A minimum of 5 days of complete data with at least 200 users in the filter dimension is required for accurate prediction calculation.

Example:

Data retrieved after filtering by "Campaign A" and "United States (US)" should have at least 200 users.

5. Information on Attributed eCPI and Attributed Installs are displayed for reference.

Ad Network / Attributed eCPI - Displayed for ROAS calculation using Attributed eCPI

Ad Network / Attributed Installs - Allows you to check if there is enough data for prediction

6. Click on "Apply" to generate the charts below.

7. Expand on each LTV Prediction chart to analyse Predicted Target LTV.


Using Monetisation Curve

Monetization curve analyses historical data to determine how much each day's LTV contributes as a percentage to the LTV of target day.

Example:

If the target day is D30 with an LTV of $1, then each day's LTV leading up to it is calculated as a percentage of this total. For instance, if the LTV on D0 is $0.2, it represents 20% of the total LTV on D30.

By leveraging historical data, Cost Center calculates the minimum, maximum, and average percentages of LTV D0 relative to the LTV of the target day.
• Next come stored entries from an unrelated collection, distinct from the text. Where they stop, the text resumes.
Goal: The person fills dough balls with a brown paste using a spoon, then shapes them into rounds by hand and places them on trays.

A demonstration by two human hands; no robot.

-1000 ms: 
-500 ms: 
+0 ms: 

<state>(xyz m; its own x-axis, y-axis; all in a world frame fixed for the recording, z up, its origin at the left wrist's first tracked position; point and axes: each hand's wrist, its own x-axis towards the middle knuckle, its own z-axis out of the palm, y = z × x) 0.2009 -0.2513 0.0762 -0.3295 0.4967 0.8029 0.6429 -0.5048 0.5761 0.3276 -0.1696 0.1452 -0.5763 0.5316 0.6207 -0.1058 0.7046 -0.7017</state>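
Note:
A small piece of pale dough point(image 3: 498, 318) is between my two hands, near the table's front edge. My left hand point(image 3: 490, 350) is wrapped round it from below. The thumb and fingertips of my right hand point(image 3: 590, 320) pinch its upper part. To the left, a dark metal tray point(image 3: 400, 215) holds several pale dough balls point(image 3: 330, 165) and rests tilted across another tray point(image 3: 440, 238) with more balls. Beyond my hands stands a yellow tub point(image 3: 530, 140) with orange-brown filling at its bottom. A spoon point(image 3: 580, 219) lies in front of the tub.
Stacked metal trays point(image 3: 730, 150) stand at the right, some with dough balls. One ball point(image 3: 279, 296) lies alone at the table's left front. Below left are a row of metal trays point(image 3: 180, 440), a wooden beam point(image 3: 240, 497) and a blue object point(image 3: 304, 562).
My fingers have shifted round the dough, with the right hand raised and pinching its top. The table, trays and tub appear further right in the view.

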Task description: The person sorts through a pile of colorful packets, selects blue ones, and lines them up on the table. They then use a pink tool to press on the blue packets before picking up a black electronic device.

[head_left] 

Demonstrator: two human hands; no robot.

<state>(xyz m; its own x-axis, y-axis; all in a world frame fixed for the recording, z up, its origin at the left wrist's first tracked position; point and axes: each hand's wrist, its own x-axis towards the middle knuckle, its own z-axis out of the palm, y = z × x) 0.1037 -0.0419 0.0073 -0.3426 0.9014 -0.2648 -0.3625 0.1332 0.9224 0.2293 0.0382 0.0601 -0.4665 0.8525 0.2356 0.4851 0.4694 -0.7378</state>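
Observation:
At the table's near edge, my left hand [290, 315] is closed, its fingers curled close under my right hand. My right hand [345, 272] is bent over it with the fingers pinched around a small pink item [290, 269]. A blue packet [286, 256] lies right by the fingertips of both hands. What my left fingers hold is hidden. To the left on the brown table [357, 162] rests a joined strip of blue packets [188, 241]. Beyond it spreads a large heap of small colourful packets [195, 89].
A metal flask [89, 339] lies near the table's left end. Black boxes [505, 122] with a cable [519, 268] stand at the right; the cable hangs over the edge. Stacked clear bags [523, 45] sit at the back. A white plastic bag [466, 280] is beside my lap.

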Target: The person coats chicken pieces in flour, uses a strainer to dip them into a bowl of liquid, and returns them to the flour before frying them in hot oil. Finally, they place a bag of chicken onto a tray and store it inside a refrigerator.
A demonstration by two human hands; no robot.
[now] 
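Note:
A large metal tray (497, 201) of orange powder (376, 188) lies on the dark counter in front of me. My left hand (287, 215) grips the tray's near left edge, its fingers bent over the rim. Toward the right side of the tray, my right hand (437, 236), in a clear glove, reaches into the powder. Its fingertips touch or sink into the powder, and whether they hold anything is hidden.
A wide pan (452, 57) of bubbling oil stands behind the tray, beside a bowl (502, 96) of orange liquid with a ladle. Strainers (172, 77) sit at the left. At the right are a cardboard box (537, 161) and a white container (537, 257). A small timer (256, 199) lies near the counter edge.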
These percentages are used to predict the target LTV.

How to use:

Monetisation Curve - Secondary Filters

Image: Monetisation Curve - Secondary Filters

To compare different data for Monetisation curve with its LTV chart below, you can define secondary filters for: App, Date Range, and Country.

This updates the Monetisation curve based on the additional filters while allowing you to make cross-comparison with the LTV graph generated from the primary filters.

Toggle to the "Detail" view to display breakdown by day.

Or "Split by Campaign" to view breakdown by campaigns.


Note:

Data points with fewer than 100 installs per day are excluded to minimize interference from outliers (min attributed installs per day).


Using Formula (Retention Rate X ARPDAU)

ARPDAU (Average Revenue Per Daily Active User) is a metric that measures the average revenue generated by each active user daily.

Here's an explanation of the LTV calculation based on Retention Rate and ARPDAU:

  1. Initial Calculation (D0): Let's assume 100 users first open an app on D0. If the ARPDAU on D0 is $2, then the LTV on D0 is also $2 since each user generated $2 in revenue on this day.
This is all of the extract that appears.